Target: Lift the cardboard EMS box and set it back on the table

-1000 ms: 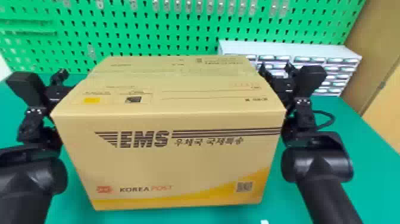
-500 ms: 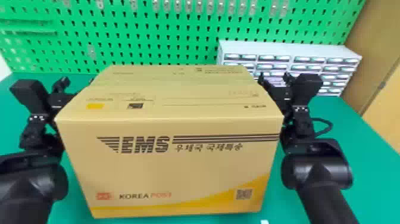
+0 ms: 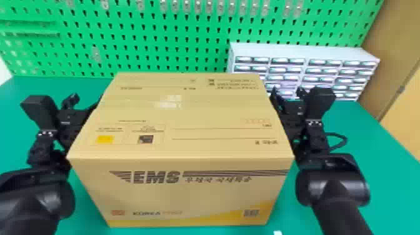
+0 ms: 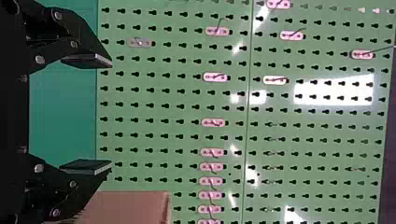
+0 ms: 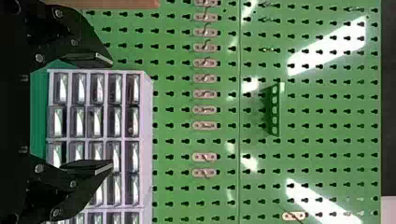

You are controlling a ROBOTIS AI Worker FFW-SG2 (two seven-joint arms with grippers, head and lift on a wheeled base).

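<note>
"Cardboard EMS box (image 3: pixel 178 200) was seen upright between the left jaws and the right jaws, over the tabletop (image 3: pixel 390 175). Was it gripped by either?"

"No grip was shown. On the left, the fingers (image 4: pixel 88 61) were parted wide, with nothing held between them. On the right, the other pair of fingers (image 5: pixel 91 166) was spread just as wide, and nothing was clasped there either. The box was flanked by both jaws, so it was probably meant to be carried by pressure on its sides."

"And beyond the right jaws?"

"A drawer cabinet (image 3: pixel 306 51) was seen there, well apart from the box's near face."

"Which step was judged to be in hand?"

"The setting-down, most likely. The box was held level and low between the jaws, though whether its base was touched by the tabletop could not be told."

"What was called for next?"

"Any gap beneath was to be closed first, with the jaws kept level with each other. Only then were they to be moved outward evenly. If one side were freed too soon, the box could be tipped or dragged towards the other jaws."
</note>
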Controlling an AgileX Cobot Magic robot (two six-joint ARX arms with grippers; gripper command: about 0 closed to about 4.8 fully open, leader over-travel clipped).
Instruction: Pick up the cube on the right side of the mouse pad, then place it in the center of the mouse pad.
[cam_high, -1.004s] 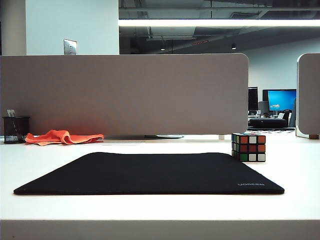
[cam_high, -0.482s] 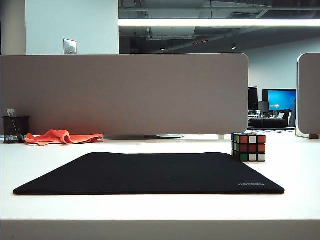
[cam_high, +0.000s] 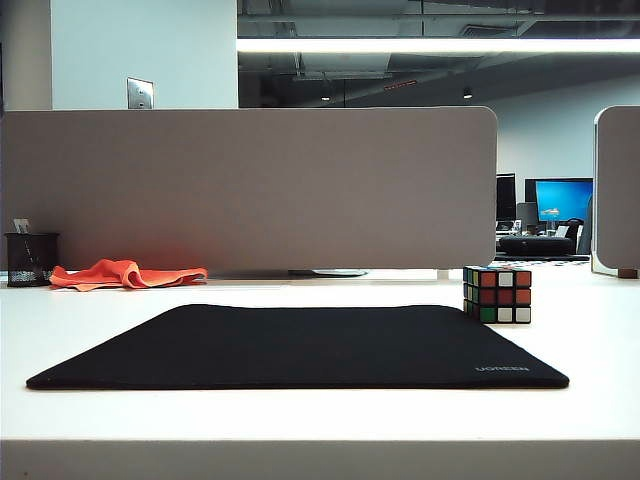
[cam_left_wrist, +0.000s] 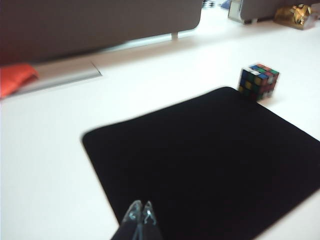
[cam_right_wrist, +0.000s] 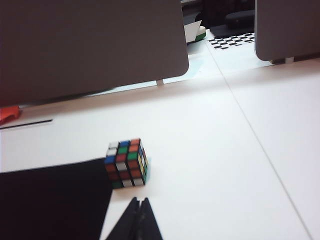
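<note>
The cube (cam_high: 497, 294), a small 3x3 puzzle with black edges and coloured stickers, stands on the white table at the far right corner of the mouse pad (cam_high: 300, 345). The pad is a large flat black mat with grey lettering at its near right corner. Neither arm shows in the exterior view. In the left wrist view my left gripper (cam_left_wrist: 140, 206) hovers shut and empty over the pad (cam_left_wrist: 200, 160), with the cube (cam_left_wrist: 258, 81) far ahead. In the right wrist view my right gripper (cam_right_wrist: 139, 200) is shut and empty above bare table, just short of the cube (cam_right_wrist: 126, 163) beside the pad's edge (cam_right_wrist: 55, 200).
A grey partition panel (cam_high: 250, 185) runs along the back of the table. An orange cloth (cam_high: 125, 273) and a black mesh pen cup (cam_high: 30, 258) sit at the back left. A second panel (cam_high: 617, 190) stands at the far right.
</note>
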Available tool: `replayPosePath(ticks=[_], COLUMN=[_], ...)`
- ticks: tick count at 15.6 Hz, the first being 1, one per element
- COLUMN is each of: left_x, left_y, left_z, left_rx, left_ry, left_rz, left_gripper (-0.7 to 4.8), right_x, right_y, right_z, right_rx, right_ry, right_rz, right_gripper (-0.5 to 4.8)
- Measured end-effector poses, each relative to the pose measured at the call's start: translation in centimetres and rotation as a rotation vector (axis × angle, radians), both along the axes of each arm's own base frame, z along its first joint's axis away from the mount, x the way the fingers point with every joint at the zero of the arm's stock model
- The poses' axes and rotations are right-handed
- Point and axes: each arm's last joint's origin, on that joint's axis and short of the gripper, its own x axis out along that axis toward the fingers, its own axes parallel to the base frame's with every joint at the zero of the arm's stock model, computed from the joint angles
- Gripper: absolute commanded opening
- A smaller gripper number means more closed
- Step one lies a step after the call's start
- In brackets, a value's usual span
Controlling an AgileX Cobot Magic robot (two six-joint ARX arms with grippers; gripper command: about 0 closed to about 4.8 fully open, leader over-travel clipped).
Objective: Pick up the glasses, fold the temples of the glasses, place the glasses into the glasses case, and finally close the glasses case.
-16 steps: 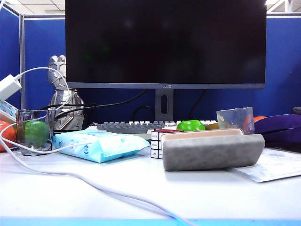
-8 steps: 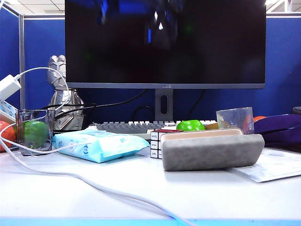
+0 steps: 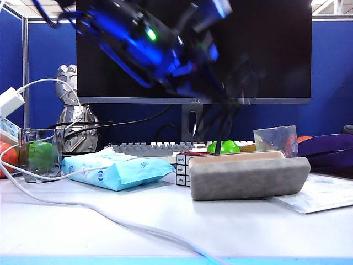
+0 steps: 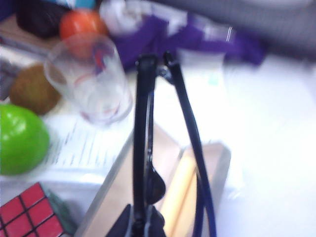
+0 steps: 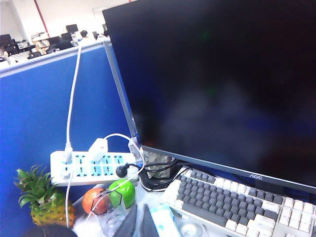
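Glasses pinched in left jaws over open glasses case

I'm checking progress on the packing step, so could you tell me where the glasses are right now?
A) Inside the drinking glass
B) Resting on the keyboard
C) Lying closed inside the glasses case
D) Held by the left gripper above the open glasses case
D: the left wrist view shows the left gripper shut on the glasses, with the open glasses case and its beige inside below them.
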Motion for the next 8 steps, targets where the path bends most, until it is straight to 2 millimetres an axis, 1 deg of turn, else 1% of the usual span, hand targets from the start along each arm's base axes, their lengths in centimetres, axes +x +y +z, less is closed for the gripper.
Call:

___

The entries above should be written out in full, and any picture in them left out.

RESPONSE TO THIS TASK:
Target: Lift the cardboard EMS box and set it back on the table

-1000 ms: 
-500 ms: 
+0 ms: 
+0 ms: 
+0 ms: 

You are controlling a ROBOTIS AI Worker FFW-SG2 (two seven-joint arms with grippers, head and lift on a wheeled base).

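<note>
"Cardboard EMS box (image 3: pixel 178 200) was seen upright between the left jaws and the right jaws, over the tabletop (image 3: pixel 390 175). Was it gripped by either?"

"No grip was shown. On the left, the fingers (image 4: pixel 88 61) were parted wide, with nothing held between them. On the right, the other pair of fingers (image 5: pixel 91 166) was spread just as wide, and nothing was clasped there either. The box was flanked by both jaws, so it was probably meant to be carried by pressure on its sides."

"And beyond the right jaws?"

"A drawer cabinet (image 3: pixel 306 51) was seen there, well apart from the box's near face."

"Which step was judged to be in hand?"

"The setting-down, most likely. The box was held level and low between the jaws, though whether its base was touched by the tabletop could not be told."

"What was called for next?"

"Any gap beneath was to be closed first, with the jaws kept level with each other. Only then were they to be moved outward evenly. If one side were freed too soon, the box could be tipped or dragged towards the other jaws."
</note>
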Controlling an AgileX Cobot Magic robot (two six-joint ARX arms with grippers; gripper command: about 0 closed to about 4.8 fully open, leader over-travel clipped).
Instruction: Pick up the cube on the right side of the mouse pad, then place it in the center of the mouse pad.
[cam_high, -1.004s] 
[cam_high, -0.482s] 
[cam_high, +0.000s] 
[cam_left_wrist, +0.000s] 
[cam_right_wrist, +0.000s] 
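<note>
The cube (cam_high: 497, 294), a small 3x3 puzzle with black edges and coloured stickers, stands on the white table at the far right corner of the mouse pad (cam_high: 300, 345). The pad is a large flat black mat with grey lettering at its near right corner. Neither arm shows in the exterior view. In the left wrist view my left gripper (cam_left_wrist: 140, 206) hovers shut and empty over the pad (cam_left_wrist: 200, 160), with the cube (cam_left_wrist: 258, 81) far ahead. In the right wrist view my right gripper (cam_right_wrist: 139, 200) is shut and empty above bare table, just short of the cube (cam_right_wrist: 126, 163) beside the pad's edge (cam_right_wrist: 55, 200).
A grey partition panel (cam_high: 250, 185) runs along the back of the table. An orange cloth (cam_high: 125, 273) and a black mesh pen cup (cam_high: 30, 258) sit at the back left. A second panel (cam_high: 617, 190) stands at the far right.
</note>
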Available tool: `replayPosePath(ticks=[_], COLUMN=[_], ...)`
- ticks: tick count at 15.6 Hz, the first being 1, one per element
- COLUMN is each of: left_x, left_y, left_z, left_rx, left_ry, left_rz, left_gripper (-0.7 to 4.8), right_x, right_y, right_z, right_rx, right_ry, right_rz, right_gripper (-0.5 to 4.8)
- Measured end-effector poses, each relative to the pose measured at the call's start: translation in centimetres and rotation as a rotation vector (axis × angle, radians), both along the axes of each arm's own base frame, z along its first joint's axis away from the mount, x the way the fingers point with every joint at the zero of the arm's stock model
- The poses' axes and rotations are right-handed
- Point and axes: each arm's last joint's origin, on that joint's axis and short of the gripper, its own x axis out along that axis toward the fingers, its own axes parallel to the base frame's with every joint at the zero of the arm's stock model, computed from the joint angles
- Gripper: absolute commanded opening
- A smaller gripper number means more closed
- Step one lies a step after the call's start
- In brackets, a value's usual span
Controlling an AgileX Cobot Magic robot (two six-joint ARX arms with grippers; gripper command: about 0 closed to about 4.8 fully open, leader over-travel clipped).
Objective: Pick up the glasses, fold the temples of the glasses, place the glasses into the glasses case, and finally close the glasses case.
-16 steps: 
-8 steps: 
+0 steps: 
+0 steps: 
+0 steps: 
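Glasses pinched in left jaws over open glasses case

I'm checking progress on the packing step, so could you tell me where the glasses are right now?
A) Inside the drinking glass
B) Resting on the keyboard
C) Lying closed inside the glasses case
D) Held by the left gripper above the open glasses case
D: the left wrist view shows the left gripper shut on the glasses, with the open glasses case and its beige inside below them.
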Motion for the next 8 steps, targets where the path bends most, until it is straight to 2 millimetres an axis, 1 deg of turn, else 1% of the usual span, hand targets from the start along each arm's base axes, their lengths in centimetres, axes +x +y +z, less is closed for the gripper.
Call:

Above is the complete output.